The house of the Lord is the thematic center of the Psalms of Ascent (122:1, 9; 132:5, 7, 13; 134:1), and His house is His presence. Our longing as well as the destination of the journey is living in God’s presence. While there is a deep conceptual simplicity in this reality, the journey is complex and traverses through terrain that strips us and forms us to dwell in the love, joy, and peace that is His presence. 

German pastor and theologian Meister Eckhart wrote: “God is at home. It is we who have gone out for a walk.” So, perhaps we could say that our task on the spiritual journey is to walk home. To be at home with the Lord. This is what Jesus is inviting in John 15:4 in the words: “Abide in me, and I in you. As the branch cannot bear fruit by itself, unless it abides in the vine, neither can you, unless you abide in me.” Eugene Peterson translates Jesus’ words this way: “Live in me. Make your home in me just as I do in you.”

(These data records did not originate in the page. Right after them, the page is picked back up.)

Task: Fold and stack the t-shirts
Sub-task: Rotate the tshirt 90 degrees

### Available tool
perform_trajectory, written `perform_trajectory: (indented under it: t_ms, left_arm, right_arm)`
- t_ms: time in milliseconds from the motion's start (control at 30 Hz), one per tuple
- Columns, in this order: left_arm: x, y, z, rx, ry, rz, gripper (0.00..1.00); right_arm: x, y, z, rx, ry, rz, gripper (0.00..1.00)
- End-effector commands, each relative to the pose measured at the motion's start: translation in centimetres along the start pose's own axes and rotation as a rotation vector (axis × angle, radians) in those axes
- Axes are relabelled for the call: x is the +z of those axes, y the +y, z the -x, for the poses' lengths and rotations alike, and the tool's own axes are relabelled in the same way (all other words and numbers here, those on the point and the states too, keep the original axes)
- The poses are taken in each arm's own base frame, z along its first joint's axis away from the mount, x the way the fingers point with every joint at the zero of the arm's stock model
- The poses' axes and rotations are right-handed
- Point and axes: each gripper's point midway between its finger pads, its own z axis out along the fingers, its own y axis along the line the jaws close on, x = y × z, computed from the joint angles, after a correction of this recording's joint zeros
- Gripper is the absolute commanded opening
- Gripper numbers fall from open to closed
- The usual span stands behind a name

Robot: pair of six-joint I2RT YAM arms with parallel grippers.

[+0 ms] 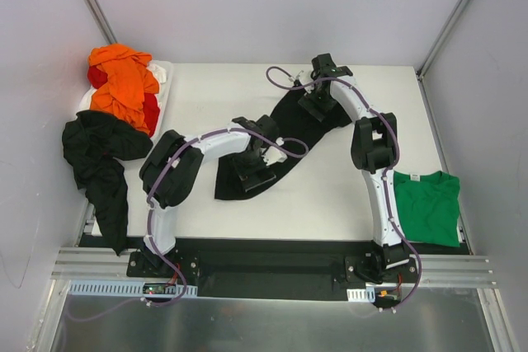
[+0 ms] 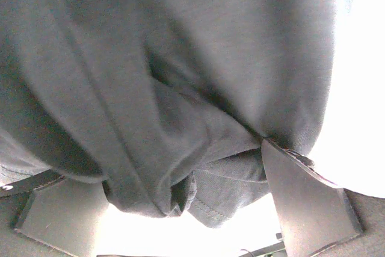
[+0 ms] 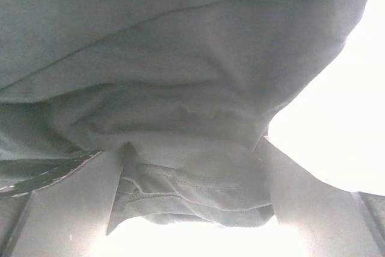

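A black t-shirt (image 1: 285, 133) stretches diagonally across the middle of the table, held at both ends. My left gripper (image 1: 252, 172) is shut on its lower left end; the cloth (image 2: 180, 118) bunches between the fingers (image 2: 307, 197). My right gripper (image 1: 315, 103) is shut on its upper right end; a hemmed fold (image 3: 192, 185) fills the jaws. A folded bright green t-shirt (image 1: 426, 206) lies flat at the right edge. An orange t-shirt (image 1: 124, 84) lies heaped over a red one (image 1: 151, 110) at the back left. Another black t-shirt (image 1: 99, 162) hangs off the left edge.
A white tray (image 1: 162, 72) under the orange and red heap stands at the back left corner. Grey walls and metal frame posts (image 1: 450, 18) close in the table. A metal rail (image 1: 272, 265) runs along the near edge by the arm bases.
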Motion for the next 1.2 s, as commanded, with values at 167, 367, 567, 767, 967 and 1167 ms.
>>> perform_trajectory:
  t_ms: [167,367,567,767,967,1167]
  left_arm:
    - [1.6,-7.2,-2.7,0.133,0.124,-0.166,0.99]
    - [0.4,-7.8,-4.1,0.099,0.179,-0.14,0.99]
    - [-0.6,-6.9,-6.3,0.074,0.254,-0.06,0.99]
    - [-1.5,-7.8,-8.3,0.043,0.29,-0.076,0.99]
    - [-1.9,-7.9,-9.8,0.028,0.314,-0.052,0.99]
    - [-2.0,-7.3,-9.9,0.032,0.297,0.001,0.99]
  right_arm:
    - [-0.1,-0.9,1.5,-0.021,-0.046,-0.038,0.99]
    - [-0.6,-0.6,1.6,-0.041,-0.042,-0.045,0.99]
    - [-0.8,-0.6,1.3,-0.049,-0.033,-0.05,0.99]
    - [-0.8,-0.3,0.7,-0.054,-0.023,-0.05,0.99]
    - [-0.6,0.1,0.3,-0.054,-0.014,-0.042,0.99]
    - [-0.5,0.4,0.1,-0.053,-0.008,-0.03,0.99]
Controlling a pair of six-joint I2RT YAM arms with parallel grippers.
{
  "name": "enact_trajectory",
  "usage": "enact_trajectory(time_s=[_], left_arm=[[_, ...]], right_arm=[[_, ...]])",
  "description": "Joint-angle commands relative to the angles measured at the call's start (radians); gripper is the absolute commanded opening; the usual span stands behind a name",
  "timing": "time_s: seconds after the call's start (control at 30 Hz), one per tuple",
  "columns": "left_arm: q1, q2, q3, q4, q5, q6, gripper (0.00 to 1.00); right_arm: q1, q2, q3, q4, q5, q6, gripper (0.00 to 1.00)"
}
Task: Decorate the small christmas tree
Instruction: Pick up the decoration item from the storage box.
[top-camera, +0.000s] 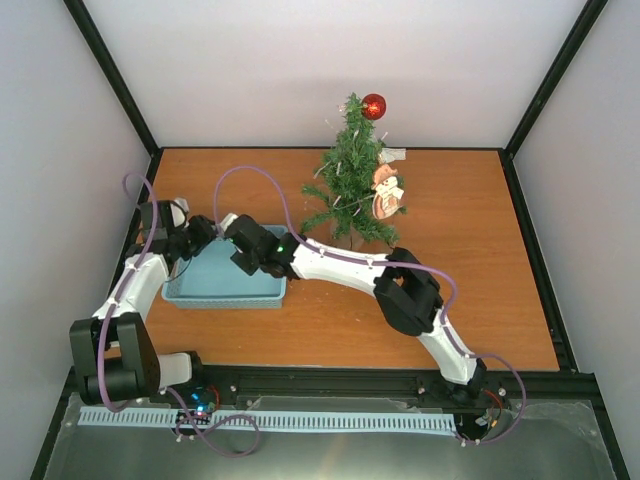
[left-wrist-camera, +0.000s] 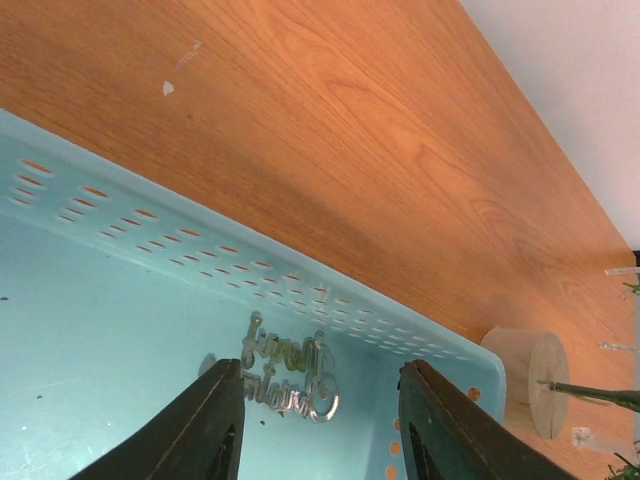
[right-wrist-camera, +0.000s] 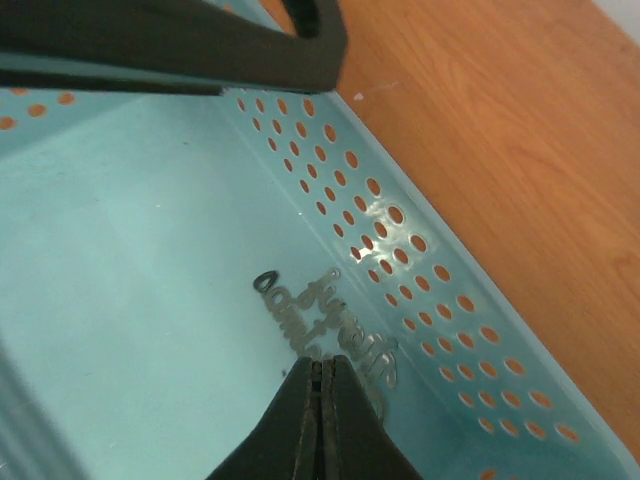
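Right jaws sit pressed together with no gap showing. Their tips are at the near end of the silver script ornament, which lies flat on the floor of the blue tray. Whether a sliver of the lettering is pinched between them I cannot tell. Left jaws stand open over the same ornament, touching nothing (a spare hand, it seems).

The small christmas tree stands on the worktop just beyond the tray's far right corner. It has a red ball at its tip and a snowman figure on its right side.

The step in hand looks like lifting the lettering out. To do it well, raise slowly and check that the piece comes up with the tips, since a thin flat thing slips easily. If it does not lift, reopen and take it by an edge tilted against the perforated wall. A bare branch on the tree's left looks the best target.
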Motion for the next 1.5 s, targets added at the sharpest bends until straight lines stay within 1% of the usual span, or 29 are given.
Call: enact_trajectory(time_s=[0.0,0.2,0.27,0.33,0.5,0.6,0.77,0.93,1.13,1.27,1.47], left_arm=[[0.024,-0.028,-0.007,0.0,-0.024,-0.063,0.41],[0.046,-0.048,-0.043,0.036,0.057,-0.083,0.35],[0.045,-0.056,-0.076,0.074,0.111,-0.098,0.34],[0.045,-0.062,-0.104,0.123,0.132,-0.109,0.34],[0.045,-0.035,-0.124,0.109,0.096,-0.085,0.34],[0.045,-0.012,-0.127,0.098,0.083,-0.081,0.32],[0.046,0.007,-0.113,0.049,0.014,-0.065,0.33],[0.046,0.001,-0.114,0.041,0.017,-0.093,0.33],[0.048,-0.011,-0.126,0.023,-0.032,-0.116,0.34],[0.057,-0.002,-0.14,0.0,-0.083,-0.133,0.4],[0.066,-0.003,-0.157,0.009,-0.066,-0.145,0.4]], right_arm=[[-0.054,0.082,0.142,-0.128,-0.068,-0.034,0.03],[-0.09,0.138,0.193,-0.195,-0.141,-0.027,0.03],[-0.104,0.147,0.197,-0.206,-0.161,-0.029,0.03],[-0.112,0.154,0.195,-0.204,-0.181,-0.04,0.03],[-0.112,0.17,0.19,-0.188,-0.24,-0.065,0.03],[-0.112,0.191,0.19,-0.182,-0.247,-0.073,0.03],[-0.112,0.231,0.217,-0.179,-0.213,-0.086,0.03],[-0.108,0.274,0.258,-0.192,-0.171,-0.102,0.03],[-0.102,0.311,0.275,-0.204,-0.117,-0.117,0.03],[-0.1,0.34,0.298,-0.219,-0.129,-0.121,0.03],[-0.085,0.348,0.3,-0.221,-0.154,-0.14,0.03]])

How does that work? How do we walk home? Certainly, there is mystery to how we progress on this journey but there are some things that can guide us. Another way to say it: there are not formulas but there is discernment. 

Discernment begins with acknowledging where you as well as the ways that you have walked away from your home, which is God Himself. This brings us to the Scriptural concept of repentance which is a turning. Repentance is a gracious invitation from God to turn back. So …

  • Acknowledge places where you have looked for home in other than God
  • Turn your heart back toward God; tell Him you believe that He is home; trust it
  • Pray and ask God for strength on this journey of walking home 

Reflection questions: As we begin this journey, what stirs in you as you consider walking home? Where are you right now on that journey? What do you desire?

Prayer: Lord, I acknowledge that I have been out for a walk and that You are home. Give me eyes to see You as home and the strength to turn back again and again. Amen.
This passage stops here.